Kebijakan ini dikenal dengan Normalisasi Kehidupan Kampus atau NKK dengan tujuan untuk membuat mahasiswa kembali pada tradisi intelektual pada keilmuannya, katanya. Namun yang menjadi perhatian adalah, kebijakan ini seolah menjadi langkah untuk membungkam ranah aktivisme mahasiswa kala itu.

Aktivisme mahasiswa dalam kelembagaan di kampus baru menemui angin segar pada 1990 ketika Menteri Pendidikan dan Kebudayaan kala itu, Fuad Hassan memperkenalkan Senat Mahasiswa Perguruan Tinggi (SMPT) sebagai wadah koordinasi bagi ketua Senat Mahasiswa tingkat Fakultas dan para ketua dari Himpunan Mahasiswa Jurusan.

Dalam surat keputusan yang dikeluarkan terkait SMPT, menyebutkan bahwa pembentukan SMPT akan diserahkan pada masing-masing perguruan tinggi sehingga hal inilah yang nantinya akan dimanfaatkan oleh mahasiswa untuk membentuk kelembagaan mahasiswa yang lebih independen (Yuniarto, 2016).

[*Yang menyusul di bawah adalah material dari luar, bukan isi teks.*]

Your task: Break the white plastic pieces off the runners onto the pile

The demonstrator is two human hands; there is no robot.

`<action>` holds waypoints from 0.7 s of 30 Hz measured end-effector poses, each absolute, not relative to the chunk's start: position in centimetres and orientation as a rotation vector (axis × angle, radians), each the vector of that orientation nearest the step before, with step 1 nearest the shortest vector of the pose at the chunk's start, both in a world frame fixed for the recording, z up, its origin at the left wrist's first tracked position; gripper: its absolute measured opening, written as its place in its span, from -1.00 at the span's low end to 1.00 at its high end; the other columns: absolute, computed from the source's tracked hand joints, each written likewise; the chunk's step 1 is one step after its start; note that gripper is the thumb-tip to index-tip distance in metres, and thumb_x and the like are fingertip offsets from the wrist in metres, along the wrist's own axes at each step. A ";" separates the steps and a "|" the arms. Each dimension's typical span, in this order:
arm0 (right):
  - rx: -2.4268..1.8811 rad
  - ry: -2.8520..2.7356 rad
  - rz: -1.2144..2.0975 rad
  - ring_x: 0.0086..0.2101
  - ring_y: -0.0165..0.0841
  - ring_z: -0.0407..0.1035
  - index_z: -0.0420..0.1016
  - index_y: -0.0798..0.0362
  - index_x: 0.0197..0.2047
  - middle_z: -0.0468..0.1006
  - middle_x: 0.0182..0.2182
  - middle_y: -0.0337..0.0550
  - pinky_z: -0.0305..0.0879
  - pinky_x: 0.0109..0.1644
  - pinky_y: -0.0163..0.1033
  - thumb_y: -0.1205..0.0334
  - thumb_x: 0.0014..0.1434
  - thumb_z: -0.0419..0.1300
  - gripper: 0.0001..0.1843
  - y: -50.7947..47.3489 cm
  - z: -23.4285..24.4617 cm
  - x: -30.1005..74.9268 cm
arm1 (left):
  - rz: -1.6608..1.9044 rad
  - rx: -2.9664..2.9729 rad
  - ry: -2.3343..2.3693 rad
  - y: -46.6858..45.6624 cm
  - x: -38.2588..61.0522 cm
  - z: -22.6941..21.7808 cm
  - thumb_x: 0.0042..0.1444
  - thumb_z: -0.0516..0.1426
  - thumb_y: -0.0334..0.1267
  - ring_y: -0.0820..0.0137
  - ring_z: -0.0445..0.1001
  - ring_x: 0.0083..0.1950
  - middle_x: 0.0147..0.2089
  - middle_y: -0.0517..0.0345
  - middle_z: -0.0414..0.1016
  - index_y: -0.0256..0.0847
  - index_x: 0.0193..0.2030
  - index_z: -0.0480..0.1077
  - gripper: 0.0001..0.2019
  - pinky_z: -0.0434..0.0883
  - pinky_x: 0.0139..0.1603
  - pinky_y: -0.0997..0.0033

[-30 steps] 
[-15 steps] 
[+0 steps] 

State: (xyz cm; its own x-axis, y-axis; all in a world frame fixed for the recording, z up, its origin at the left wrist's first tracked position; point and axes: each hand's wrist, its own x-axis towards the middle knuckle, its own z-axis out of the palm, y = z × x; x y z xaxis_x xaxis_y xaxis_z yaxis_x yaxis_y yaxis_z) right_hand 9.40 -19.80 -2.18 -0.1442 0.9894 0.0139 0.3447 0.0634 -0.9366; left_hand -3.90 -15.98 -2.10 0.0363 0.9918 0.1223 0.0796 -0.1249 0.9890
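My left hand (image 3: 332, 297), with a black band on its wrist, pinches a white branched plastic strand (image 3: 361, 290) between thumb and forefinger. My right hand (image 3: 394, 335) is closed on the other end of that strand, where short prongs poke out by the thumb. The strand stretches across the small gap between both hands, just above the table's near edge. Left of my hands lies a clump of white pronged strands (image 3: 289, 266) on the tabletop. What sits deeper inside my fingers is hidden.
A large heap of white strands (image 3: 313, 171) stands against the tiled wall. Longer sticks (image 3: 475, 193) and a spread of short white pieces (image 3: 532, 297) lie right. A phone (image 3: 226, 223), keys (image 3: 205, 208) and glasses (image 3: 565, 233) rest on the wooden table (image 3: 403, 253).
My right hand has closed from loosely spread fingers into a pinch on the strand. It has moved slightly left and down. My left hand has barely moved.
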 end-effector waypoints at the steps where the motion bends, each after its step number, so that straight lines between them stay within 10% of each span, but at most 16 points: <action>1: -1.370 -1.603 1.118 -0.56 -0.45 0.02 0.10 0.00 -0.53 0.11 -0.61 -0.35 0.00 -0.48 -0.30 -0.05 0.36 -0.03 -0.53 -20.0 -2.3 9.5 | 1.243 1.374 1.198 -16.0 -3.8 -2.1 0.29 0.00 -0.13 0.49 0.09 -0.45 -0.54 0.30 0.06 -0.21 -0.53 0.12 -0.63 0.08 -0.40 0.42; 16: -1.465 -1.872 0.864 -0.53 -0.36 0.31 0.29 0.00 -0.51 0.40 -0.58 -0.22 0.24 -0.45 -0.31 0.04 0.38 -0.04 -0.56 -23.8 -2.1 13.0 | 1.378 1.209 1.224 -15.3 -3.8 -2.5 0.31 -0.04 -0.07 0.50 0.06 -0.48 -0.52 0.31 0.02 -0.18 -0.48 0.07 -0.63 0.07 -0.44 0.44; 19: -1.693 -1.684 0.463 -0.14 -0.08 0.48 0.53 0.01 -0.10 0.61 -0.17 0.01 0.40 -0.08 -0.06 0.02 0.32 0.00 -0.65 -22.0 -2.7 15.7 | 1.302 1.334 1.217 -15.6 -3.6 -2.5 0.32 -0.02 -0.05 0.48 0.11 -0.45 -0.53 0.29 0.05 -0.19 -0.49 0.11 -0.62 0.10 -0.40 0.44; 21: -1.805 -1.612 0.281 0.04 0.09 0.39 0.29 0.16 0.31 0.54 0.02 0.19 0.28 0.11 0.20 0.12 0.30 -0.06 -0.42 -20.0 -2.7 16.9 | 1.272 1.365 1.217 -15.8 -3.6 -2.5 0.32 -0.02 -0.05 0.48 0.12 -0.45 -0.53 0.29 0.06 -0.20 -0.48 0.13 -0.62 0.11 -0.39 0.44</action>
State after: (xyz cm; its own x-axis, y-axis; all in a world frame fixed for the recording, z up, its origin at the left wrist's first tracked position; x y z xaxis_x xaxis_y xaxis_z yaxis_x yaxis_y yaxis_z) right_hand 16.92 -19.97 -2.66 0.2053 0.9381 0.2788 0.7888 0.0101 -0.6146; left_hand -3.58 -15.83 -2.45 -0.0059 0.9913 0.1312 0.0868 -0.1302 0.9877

Pasca reformasi, kelembagaan mahasiswa secara independen dapat dikatakan lebih terstruktur. Konsep Senat Mahasiswa mengalami perubahan bentuk keorganisasian menjadi Lembaga Legislatif Mahasiswa dengan fungsi legislatif.

Sementara itu untuk mengeksekusi landasan yang dibentuk oleh Lembaga Legislatif Mahasiswa, dibuatlah Badan Pelaksana Senat Mahasiswa yang nantinya menjadi cikal bakal Badan Eksekutif Mahasiswa atau BEM.

Hingga hari ini beberapa kali perubahan terjadi dalam kelembagaan mahasiswa seperti Lembaga Legislatif Mahasiswa menjadi Dewan Permusyawaratan Mahasiswa dan Badan Pelaksana Senat Mahasiswa menjadi BEM. Keduanya bersamaan dipilih pada pemilihan umum mahasiswa dan bertanggung jawab pada mahasiswa atas hasil kinerjanya.

Namun, dengan berbagai perubahan lembaga mahasiswa, apakah hari ini tujuan awal pembentukan lembaga mahasiswa sudah dianggap mampu mengakomodasi kepentingan mahasiswa secara khusus dan masyarakat secara umum?

Konflik Kepentingan Dalam Pemerintahan Mahasiswa

Bentuk kelembagaan pemerintahan mahasiswa dari zaman ke zaman mengalami berbagai bentuk gangguan yang berimbas pada pelaksanaan konsep “ideal” yang dimilikinya. Pada pembahasan sebelumnya, banyak dibahas terkait kondisi zaman turut mempengaruhi keberlangsungan pemerintahan mahasiswa.

Dimulai dari pembentukan hingga perubahannya sendiri, pemerintahan mahasiswa juga ternyata mengalami gangguan bahkan dari kepentingan antar mahasiswa di dalamnya, meskipun tidak secara langsung.

Bukan rahasia lagi bahwa konflik kepentingan dalam tubuh pemerintahan mahasiswa sangat kencang terasa. Adanya serbuan ideologi yang berasal dari kelompok tertentu serta budaya pragmatisme di antara mahasiswa yang kian merebak merupakan beberapa sebab konflik dalam tubuh pemerintahan mahasiswa kian hari kian menjamur.

Hal ini dapat dikatakan karena pemerintahan mahasiswa merupakan wadah belajar berpolitik bagi mahasiswa. Namun tetap disayangkan karena (beberapa) mahasiswa justru menggunakan politik yang kurang baik dalam praktiknya.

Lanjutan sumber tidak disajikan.